[GRASSLIST:5437] Re: Newbie tries OS X port
Marvin Humphrey
marvin at rectangular.com
Sat Feb 1 20:15:28 EST 2003
Glynn,
Thank you for your detailed reply.
On Friday, January 31, 2003, at 03:08 PM, Glynn Clements wrote:
> Warning: Tcl/Tk supports three distinct platforms: Unix/X11, Windows,
> and Mac. The tcltkgrass interface *might* work with the Mac version,
> but NVIZ definitely needs a Unix/X11 version of Tcl/Tk. It also needs
> a Unix/X11 version of OpenGL.
So the version of Tcl/Tk I got off the Apple site might not work, hmm?
http://www.apple.com/downloads/macosx/unix_open_source/tcltk.html
It's the "Batties Included" Aqua version. Instead, I would need to find
one off of this page, I assume...
http://sourceforge.net/project/showfiles.php?group_id=10894
Is there one that's recommended?
> Or add /usr/local/bin to PATH; there are more possible ways to do this
> than I can go into here.
I've figured this out now. Thank you for the tip.
It turns out that X11 doesn't have the same behavior as Terminal when
logging in. There was a long thread on this in the X11-users list from
Apple. One workaround is to change the /etc/csh.login file, which
Terminal reads (but X11 doesn't), then launch X11 from Terminal: open
/Applications/X11.app
When you do that, X11 inherits the path variable from Terminal.
It seems that I could also have set up a ~/.cshrc file, which I don't
have right now. But I didn't want to go there, just yet.
> From the various reports that I've seen, I suspect that using xterm
> will cause far fewer problems than the Mac's native Terminal program.
FWIW, adding /usr/X11R6/bin to the PATH hasn't seemed to make a
difference in functionality under either Terminal or X11. But I'm not
doing very much yet.
>> -- Figured out how to move the drop TCLTK down menu list from behind
>> the Mac OS header bar, by changing the location of the Dock. (a minor
>> issue)
>> -- Started to grok the GUI, including activating and selecting
>> monitors before doing anything else.
>
> This sounds like a Mac Tcl/Tk thing.
Apparently, having an X11 app appear with it's header bar behind the
Mac menu bar is a bug in the current Apple X11 public beta. Other apps
can exhibit similar behavior, including xterm.
> AFAICT, everyone who is using GRASS on OS X *isn't* a developer.;
> that's most of the problem. I suspect that we could fix most of the
> problems, if we knew *exactly* what the problems were.
Ah.
>> -- using r.in.tiff, I get the error message "dyld: r.in.tiff can't
>> open library: libtiff.dylib (No such file or directory, errno = 2)
>> Trace/BPT trap"
>
> Did you need to use --with-tiff-libs=... when configuring? Is
> libtiff.dylib in a "standard" directory? (On Unix, this would be /lib
> or /usr/lib, but (AFAIK) MacOS X decided to be different).

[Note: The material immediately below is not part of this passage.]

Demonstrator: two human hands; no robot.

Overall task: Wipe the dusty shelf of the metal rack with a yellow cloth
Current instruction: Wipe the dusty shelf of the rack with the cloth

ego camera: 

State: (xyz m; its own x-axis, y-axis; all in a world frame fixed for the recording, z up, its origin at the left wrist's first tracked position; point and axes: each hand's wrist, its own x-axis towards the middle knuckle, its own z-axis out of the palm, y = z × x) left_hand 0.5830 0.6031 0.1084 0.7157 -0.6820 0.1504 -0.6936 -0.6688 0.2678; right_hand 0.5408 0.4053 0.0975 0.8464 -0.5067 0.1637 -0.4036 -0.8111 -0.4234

I found it in /Library/Tcl/Img1.2/libtiff.dylib
I've copied it to /usr/lib/libtiff.dylib
Now when I try to run...
r.in.tiff input=Users/marvinhumphrey/Desktop/logos.tiff output=dclogos2
... I get these error messages:
/Users/marvinhumphrey/Desktop/logos.tiff: Warning, unknown field with
tag 700 (0x2bc) ignored.
/Users/marvinhumphrey/Desktop/logos.tiff: Warning, unknown field with
tag 34665 (0x8769) ignored.
But... IT WORKS!
> By default, r.in.gdal tries to load the GDAL library dynamically (like
> a "plug-in"). I suspect that this doesn't work on a Mac; using the
> --with-gdal configure switch may fix this.

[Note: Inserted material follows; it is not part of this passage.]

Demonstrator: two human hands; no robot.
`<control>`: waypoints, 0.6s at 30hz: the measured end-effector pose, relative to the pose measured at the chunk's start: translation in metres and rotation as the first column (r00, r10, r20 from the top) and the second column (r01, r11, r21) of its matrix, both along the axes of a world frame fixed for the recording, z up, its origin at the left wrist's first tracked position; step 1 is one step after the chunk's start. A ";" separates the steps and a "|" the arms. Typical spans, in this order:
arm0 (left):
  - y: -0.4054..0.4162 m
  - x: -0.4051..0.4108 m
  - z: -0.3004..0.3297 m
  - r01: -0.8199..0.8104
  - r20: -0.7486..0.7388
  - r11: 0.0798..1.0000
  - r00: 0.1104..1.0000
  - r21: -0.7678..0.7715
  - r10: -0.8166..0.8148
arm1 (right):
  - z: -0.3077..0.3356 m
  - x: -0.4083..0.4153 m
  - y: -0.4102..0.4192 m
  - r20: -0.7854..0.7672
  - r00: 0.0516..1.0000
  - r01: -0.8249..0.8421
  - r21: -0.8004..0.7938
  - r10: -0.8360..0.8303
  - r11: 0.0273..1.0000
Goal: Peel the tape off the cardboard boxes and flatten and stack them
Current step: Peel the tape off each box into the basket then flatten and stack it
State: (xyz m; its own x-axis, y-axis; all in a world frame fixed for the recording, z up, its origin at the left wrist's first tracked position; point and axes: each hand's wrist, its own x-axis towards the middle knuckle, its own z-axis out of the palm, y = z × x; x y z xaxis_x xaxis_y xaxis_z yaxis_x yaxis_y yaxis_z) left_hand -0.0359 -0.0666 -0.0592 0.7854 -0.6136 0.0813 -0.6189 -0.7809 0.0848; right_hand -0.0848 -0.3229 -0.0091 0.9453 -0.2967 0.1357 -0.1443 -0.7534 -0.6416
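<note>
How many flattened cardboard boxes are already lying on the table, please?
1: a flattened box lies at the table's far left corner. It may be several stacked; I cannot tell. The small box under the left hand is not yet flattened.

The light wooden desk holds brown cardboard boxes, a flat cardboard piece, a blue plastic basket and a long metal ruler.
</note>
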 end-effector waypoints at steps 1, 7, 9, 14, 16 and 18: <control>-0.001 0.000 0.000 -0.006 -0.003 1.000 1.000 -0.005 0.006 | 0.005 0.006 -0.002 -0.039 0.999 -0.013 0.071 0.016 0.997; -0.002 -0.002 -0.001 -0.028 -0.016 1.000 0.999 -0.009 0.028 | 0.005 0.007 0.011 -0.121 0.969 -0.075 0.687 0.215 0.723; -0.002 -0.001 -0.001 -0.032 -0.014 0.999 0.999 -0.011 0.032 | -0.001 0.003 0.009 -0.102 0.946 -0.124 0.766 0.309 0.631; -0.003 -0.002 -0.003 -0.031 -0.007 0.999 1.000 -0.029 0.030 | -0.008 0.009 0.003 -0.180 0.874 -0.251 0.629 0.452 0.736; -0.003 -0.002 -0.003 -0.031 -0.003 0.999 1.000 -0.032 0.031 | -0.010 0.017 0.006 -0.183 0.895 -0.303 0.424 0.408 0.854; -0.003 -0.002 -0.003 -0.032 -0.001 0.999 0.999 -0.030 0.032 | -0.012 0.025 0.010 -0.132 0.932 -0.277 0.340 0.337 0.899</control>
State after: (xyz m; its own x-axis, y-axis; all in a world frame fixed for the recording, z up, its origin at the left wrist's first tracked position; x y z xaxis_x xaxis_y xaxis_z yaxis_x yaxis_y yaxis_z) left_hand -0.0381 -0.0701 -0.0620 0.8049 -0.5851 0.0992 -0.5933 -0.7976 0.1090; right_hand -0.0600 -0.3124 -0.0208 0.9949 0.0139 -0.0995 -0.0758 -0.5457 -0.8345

How do I do use the --with-gdal configure switch? Wouldn't that
require a recompile? I installed from the binaries...
> The one factor which seems to bite people when importing rasters is
> that, by default, the map is positioned at the origin (i.e. (0,0)) in
> the projection's coordinate system, which results in it being far
> outside of the current region (use r.info and g.region to confirm
> this). You can use r.region or r.support to position the raster (you
> need to know the bounds of the raster; this information *isn't* stored
> in the DEM).
Eureka! I've got both tiffs and GTOPO30 data importing successfully
now. Exporting to tiff, too. The imported tiff was, indeed, outside
the defined region.
Using g.region.sh from the GUI did the trick.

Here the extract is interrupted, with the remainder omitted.